▶ **Exercise details**
Check each line of the material below, and copy it if it holds the string "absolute".

▶ **Recorded data**
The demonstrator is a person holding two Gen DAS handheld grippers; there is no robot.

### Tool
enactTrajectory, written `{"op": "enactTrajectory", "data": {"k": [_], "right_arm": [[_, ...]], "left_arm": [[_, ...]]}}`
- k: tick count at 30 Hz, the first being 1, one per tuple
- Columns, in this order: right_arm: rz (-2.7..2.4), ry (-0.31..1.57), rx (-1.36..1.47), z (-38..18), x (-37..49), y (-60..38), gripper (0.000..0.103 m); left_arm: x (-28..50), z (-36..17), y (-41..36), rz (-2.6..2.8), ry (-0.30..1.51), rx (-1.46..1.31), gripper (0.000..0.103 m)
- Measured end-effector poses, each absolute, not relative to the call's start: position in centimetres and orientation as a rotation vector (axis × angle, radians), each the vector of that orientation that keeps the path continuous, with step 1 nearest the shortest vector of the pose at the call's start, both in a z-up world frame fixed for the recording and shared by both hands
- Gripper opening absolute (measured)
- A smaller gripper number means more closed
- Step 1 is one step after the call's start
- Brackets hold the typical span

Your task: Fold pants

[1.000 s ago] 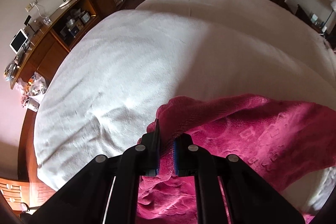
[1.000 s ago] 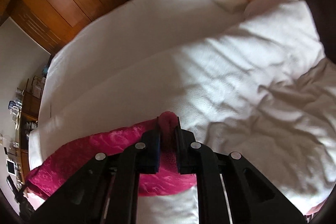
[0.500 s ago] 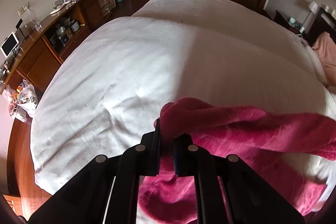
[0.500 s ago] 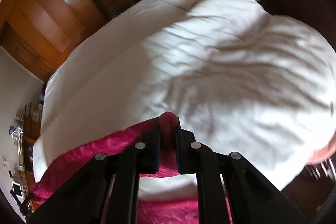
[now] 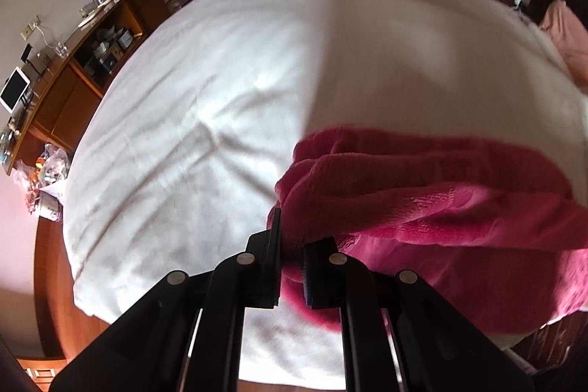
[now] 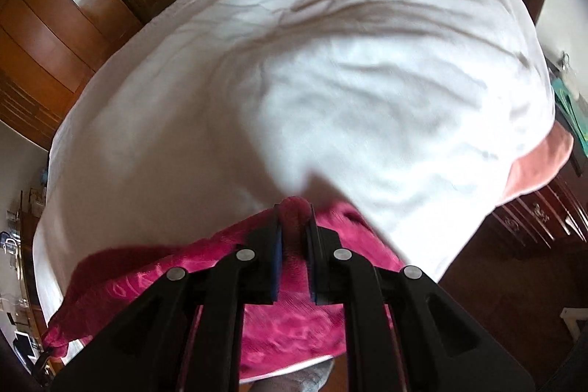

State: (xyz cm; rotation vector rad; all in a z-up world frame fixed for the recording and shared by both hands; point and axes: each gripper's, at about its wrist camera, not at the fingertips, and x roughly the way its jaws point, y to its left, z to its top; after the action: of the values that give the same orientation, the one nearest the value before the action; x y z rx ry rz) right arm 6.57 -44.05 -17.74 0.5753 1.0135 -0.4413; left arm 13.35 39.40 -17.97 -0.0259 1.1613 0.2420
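Note:
The pants [image 5: 422, 193] are magenta fleece and hang stretched above a white bed [image 5: 228, 105]. My left gripper [image 5: 292, 237] is shut on one bunched corner of the pants. In the right wrist view my right gripper [image 6: 293, 226] is shut on another fold of the pants [image 6: 154, 278], which trail down to the left over the bed [image 6: 330, 90]. The lower part of the cloth is hidden behind the gripper bodies.
A wooden shelf unit [image 5: 77, 61] with a kettle and clutter stands left of the bed. Wooden wardrobes [image 6: 55, 24] line the far wall. A pink pillow [image 5: 566, 32] lies at the bed's head. A dark dresser [image 6: 533, 219] stands to the right.
Both grippers have lifted the pants higher off the bed and swung. The cloth now hangs stretched between them instead of lying spread on the bedding.

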Motion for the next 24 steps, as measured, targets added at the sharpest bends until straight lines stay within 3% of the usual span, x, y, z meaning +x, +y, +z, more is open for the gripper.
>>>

▶ **Exercise answer**
- Measured end-effector poses, each absolute, not relative to the call's start: position in centimetres and orientation as a rotation vector (axis × angle, radians), each the vector of that orientation that keeps the path continuous, with step 1 nearest the shortest vector of the pose at the call's start, both in a z-up world frame fixed for the recording and shared by both hands
- Gripper opening absolute (measured)

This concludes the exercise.